**Available data:**
....................

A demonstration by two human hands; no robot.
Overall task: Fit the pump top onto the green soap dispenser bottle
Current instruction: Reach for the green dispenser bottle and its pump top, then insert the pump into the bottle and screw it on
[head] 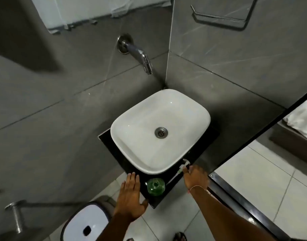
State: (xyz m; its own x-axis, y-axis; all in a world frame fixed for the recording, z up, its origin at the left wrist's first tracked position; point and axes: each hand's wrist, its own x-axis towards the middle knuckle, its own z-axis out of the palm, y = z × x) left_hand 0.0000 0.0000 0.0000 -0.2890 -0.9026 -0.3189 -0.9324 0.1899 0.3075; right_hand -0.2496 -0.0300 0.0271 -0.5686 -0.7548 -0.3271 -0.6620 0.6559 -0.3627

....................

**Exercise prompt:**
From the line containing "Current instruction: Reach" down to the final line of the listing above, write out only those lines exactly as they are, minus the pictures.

**Completed task:**
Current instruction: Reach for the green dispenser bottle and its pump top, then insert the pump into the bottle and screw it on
[head] 
State: (xyz m; its own x-axis, y-axis; all in a world frame fixed for the recording, z up, its origin at the left wrist's first tracked position; point and axes: each hand's wrist, its own x-axis towards the middle knuckle, its own z-axis out of the palm, y = z × x) left_hand 0.0000 0.0000 0.0000 -0.2890 -0.9026 -0.3189 -0.9324 0.1899 0.3075; right_hand -0.2496 -0.0300 0.0271 -0.5686 -0.7548 -0.3271 -0.6620 0.6559 -0.3627

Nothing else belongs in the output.